Re_Backend/monitoring/DASHBOARD_METRICS_REFERENCE.md

# RE Workflow Dashboard - Metrics Reference

## 📊 Complete KPI List with Data Sources

### **Section 1: API Overview**

| Panel Name | Metric Query | Data Source | What It Measures |
|------------|--------------|-------------|------------------|
| **Request Rate** | `sum(rate(http_requests_total{job="re-workflow-backend"}[5m]))` | Backend metrics | HTTP requests per second (all endpoints) |
| **Error Rate** | `sum(rate(http_request_errors_total{job="re-workflow-backend"}[5m])) / sum(rate(http_requests_total{job="re-workflow-backend"}[5m]))` | Backend metrics | Percentage of failed HTTP requests |
| **P95 Latency** | `histogram_quantile(0.95, sum(rate(http_request_duration_seconds_bucket{job="re-workflow-backend"}[5m])) by (le))` | Backend metrics | 95th percentile response time (seconds) |
| **API Status** | `up{job="re-workflow-backend"}` | Prometheus | Backend service up/down status (1=up, 0=down) |
| **Request Rate by Method** | `sum(rate(http_requests_total{job="re-workflow-backend"}[5m])) by (method)` | Backend metrics | Requests per method (GET, POST, etc.) |
| **Response Time Percentiles** | `histogram_quantile(0.50/0.95/0.99, ...)` | Backend metrics | Response time distribution (P50, P95, P99) |

---

### **Section 2: Logs**

| Panel Name | Metric Query | Data Source | What It Measures |
|------------|--------------|-------------|------------------|
| **Errors (Time Range)** | `count_over_time({job="re-workflow-backend", level="error"}[...])` | Loki logs | Total error log entries in selected time range |
| **Warnings (Time Range)** | `count_over_time({job="re-workflow-backend", level="warn"}[...])` | Loki logs | Total warning log entries in selected time range |
| **TAT Breaches (Time Range)** | Log filter for TAT breaches | Loki logs | TAT breach events logged |
| **Auth Failures (Time Range)** | Log filter for auth failures | Loki logs | Authentication failure events |
| **Recent Errors & Warnings** | `{job="re-workflow-backend"} \|= "error" or "warn"` | Loki logs | Live log stream of errors and warnings |

---

### **Section 3: Node.js Runtime** (Process-Level Metrics)

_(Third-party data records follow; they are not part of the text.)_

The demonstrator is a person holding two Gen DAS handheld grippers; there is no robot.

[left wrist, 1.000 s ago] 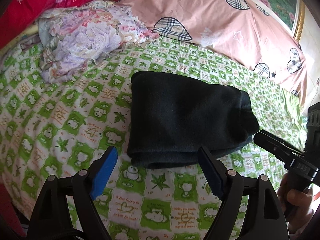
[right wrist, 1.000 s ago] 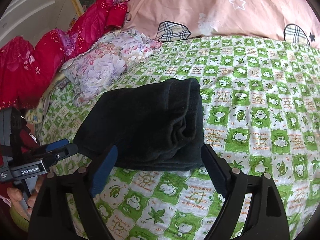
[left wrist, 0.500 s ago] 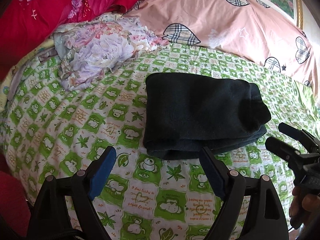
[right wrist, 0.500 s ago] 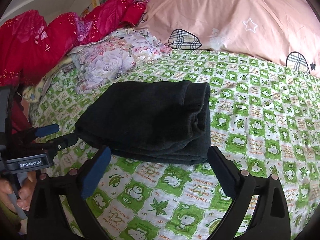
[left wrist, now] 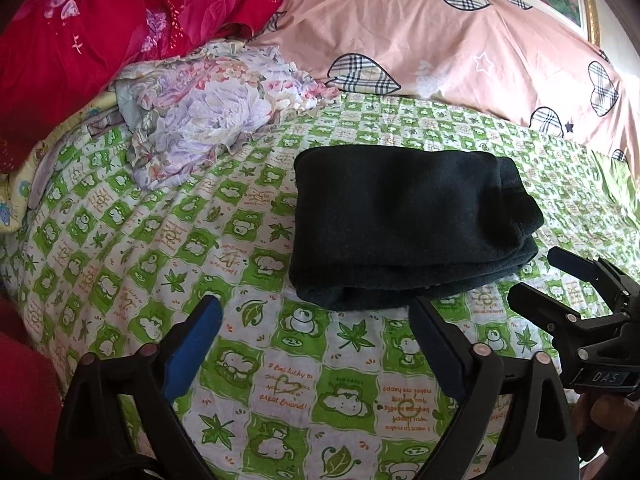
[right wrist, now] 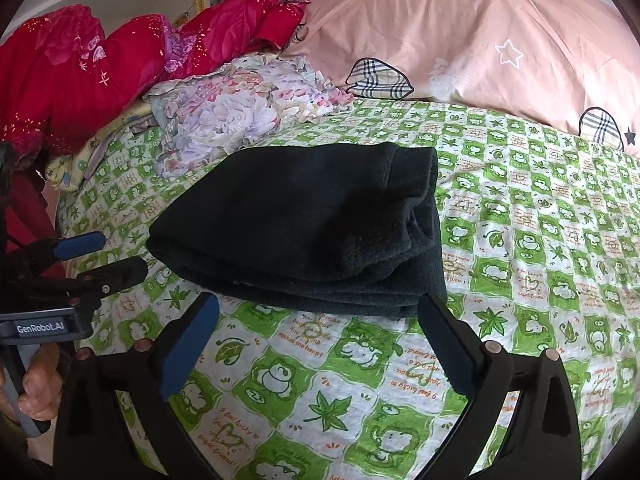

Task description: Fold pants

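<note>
1. The left tool (left wrist: 316, 312) hangs just short of the pants, its jaws spread wide and holding nothing.
2. The dark pants (left wrist: 404, 224) lie folded into a thick rectangular bundle on the bed (left wrist: 160, 240), on its green-and-white sheet, near a floral cloth (left wrist: 208, 112).
3. The right tool (right wrist: 320, 312) is gaping wide and empty, at the bundle's near edge.
</note>
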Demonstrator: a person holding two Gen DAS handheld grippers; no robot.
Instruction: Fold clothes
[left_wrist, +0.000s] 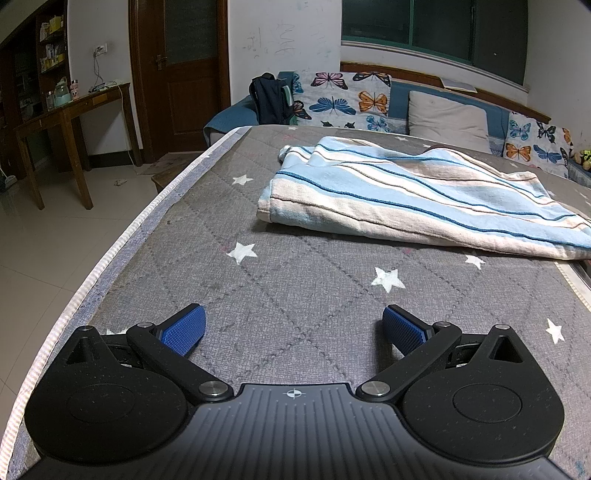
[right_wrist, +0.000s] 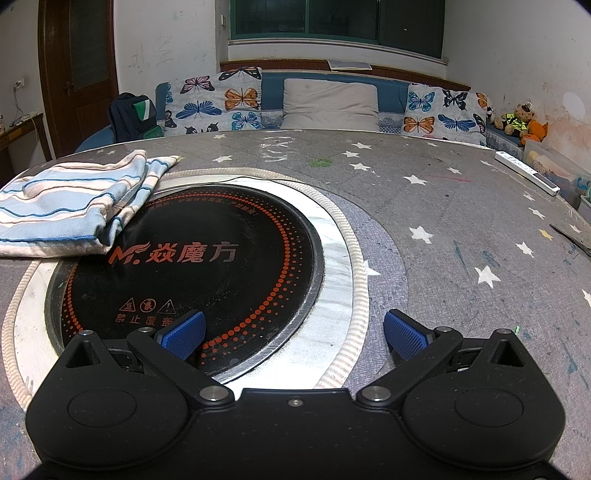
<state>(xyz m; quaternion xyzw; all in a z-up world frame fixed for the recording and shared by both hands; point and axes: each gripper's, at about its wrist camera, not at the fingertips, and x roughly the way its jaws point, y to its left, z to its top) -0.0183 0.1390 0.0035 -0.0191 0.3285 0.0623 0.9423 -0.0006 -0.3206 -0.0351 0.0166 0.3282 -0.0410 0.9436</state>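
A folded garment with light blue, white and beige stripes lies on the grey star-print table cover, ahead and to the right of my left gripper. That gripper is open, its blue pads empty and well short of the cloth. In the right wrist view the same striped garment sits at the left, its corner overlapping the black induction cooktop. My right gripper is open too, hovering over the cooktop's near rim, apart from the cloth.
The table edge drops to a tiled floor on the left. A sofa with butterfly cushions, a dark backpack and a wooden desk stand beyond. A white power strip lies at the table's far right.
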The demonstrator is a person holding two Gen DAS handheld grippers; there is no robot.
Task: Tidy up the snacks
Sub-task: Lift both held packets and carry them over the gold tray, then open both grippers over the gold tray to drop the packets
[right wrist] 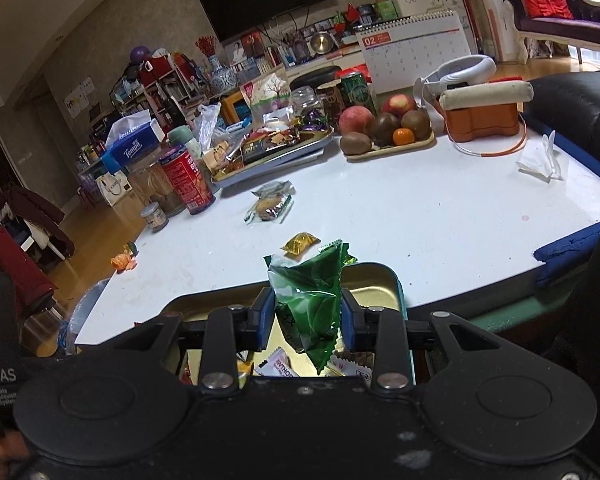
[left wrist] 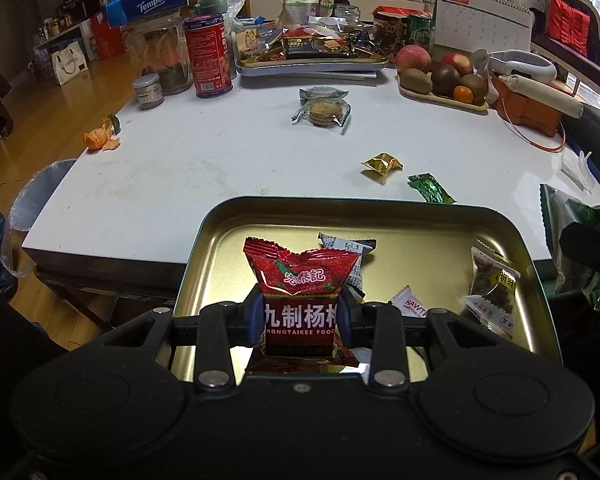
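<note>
Your left tool (left wrist: 300, 316) is gripping a red snack packet (left wrist: 302, 280) over the gold tin (left wrist: 220, 248) at lower centre; your right tool (right wrist: 304, 316) is clamping a green packet (right wrist: 308, 300). Beyond, the white surface (left wrist: 220, 152) is carrying cookies (left wrist: 324, 110) mid-frame and cluttered jars upper left.

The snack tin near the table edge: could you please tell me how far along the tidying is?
Done: several wrapped snacks already lie in the tin. In hand: the left tongs grip a red packet and the right tongs a green packet, both over the tin. Left: a biscuit pack, a gold candy and a green candy on the table.
</note>
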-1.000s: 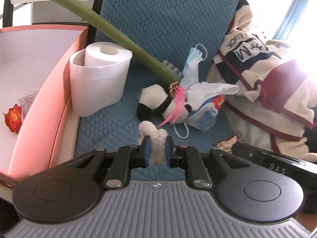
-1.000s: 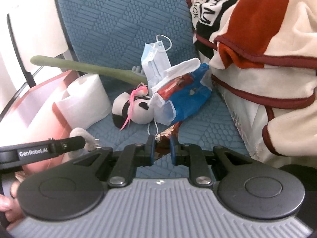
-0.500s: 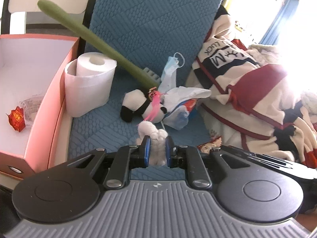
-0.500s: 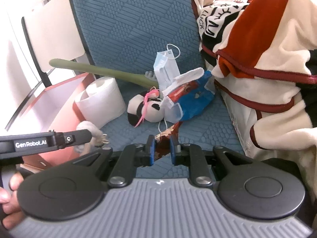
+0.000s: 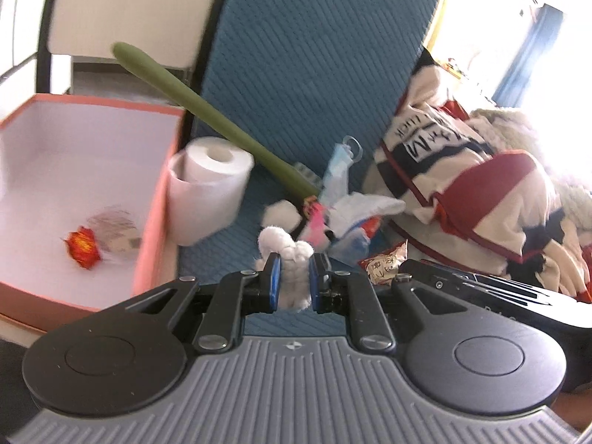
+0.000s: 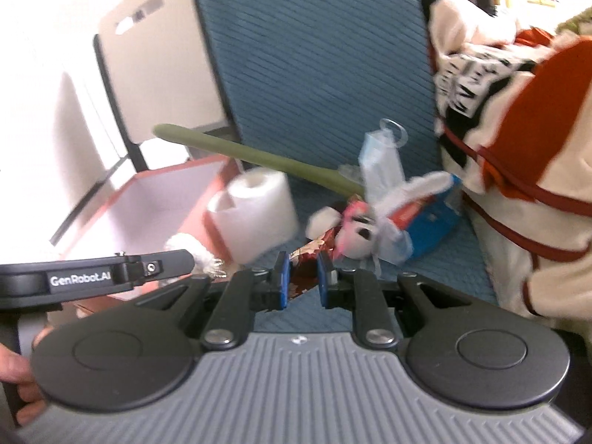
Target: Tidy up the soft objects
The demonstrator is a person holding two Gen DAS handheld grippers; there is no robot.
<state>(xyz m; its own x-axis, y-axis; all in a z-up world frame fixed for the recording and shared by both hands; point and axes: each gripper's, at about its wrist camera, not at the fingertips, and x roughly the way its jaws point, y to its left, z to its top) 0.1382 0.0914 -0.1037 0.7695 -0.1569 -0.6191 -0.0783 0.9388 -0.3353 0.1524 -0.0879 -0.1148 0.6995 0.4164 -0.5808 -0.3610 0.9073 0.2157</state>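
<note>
My left gripper is shut on a small white fluffy toy, held above the blue seat; the toy also shows in the right wrist view. My right gripper is shut on a red snack wrapper, also seen in the left wrist view. A panda plush with pink ribbon lies on the seat ahead, against a long green stick. The pink box stands to the left with a red wrapper inside.
A toilet roll stands beside the box. A blue face mask and a blue-and-red packet lie behind the panda. A striped cream-and-red blanket is piled on the right. The seat back rises behind.
Both grippers have lifted and pulled back from the seat with their loads still held. The left view has swung left, so more of the pink box shows.
</note>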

| Panel Name | Metric Query | Data Source | What It Measures |
|------------|--------------|-------------|------------------|
| **Node.js Process Memory (Heap)** | `process_resident_memory_bytes{job="re-workflow-backend"}` <br> `nodejs_heap_size_used_bytes{job="re-workflow-backend"}` <br> `nodejs_heap_size_total_bytes{job="re-workflow-backend"}` | Node.js metrics (prom-client) | Node.js process memory usage: <br>- RSS (Resident Set Size) <br>- Heap Used <br>- Heap Total |
| **Node.js Event Loop Lag** | `nodejs_eventloop_lag_seconds{job="re-workflow-backend"}` | Node.js metrics | Event loop lag in seconds (high = performance issue) |
| **Node.js Active Handles & Requests** | `nodejs_active_handles_total{job="re-workflow-backend"}` <br> `nodejs_active_requests_total{job="re-workflow-backend"}` | Node.js metrics | Active file handles and pending async requests |
| **Node.js Process CPU Usage** | `rate(process_cpu_seconds_total{job="re-workflow-backend"}[5m])` | Node.js metrics | CPU usage by Node.js process only (0-1 = 0-100%) |

**Key Point**: These metrics track the **Node.js application process** specifically, not the entire host system.

---

### **Section 4: Redis & Queue Status**

| Panel Name | Metric Query | Data Source | What It Measures |
|------------|--------------|-------------|------------------|
| **Redis Status** | `redis_up` | Redis Exporter | Redis server status (1=up, 0=down) |
| **Redis Connections** | `redis_connected_clients` | Redis Exporter | Number of active client connections to Redis |
| **Redis Memory** | `redis_memory_used_bytes` | Redis Exporter | Memory used by Redis (bytes) |
| **TAT Queue Waiting** | `queue_jobs_waiting{queue_name="tatQueue"}` | Backend queue metrics | Jobs waiting in TAT notification queue |
| **Pause/Resume Queue Waiting** | `queue_jobs_waiting{queue_name="pauseResumeQueue"}` | Backend queue metrics | Jobs waiting in pause/resume queue |
| **TAT Queue Failed** | `queue_jobs_failed{queue_name="tatQueue"}` | Backend queue metrics | Failed TAT notification jobs (should be 0) |
| **Pause/Resume Queue Failed** | `queue_jobs_failed{queue_name="pauseResumeQueue"}` | Backend queue metrics | Failed pause/resume jobs (should be 0) |
| **All Queues - Job Status** | `queue_jobs_waiting` <br> `queue_jobs_active` <br> `queue_jobs_delayed` | Backend queue metrics | Timeline of job status across all queues (stacked) |
| **Redis Commands Rate** | `rate(redis_commands_processed_total[1m])` | Redis Exporter | Redis commands executed per second |

**Key Point**: Queue metrics are collected by the backend every 15 seconds via BullMQ queue API.

---

### **Section 5: System Resources (Host)** (Host-Level Metrics)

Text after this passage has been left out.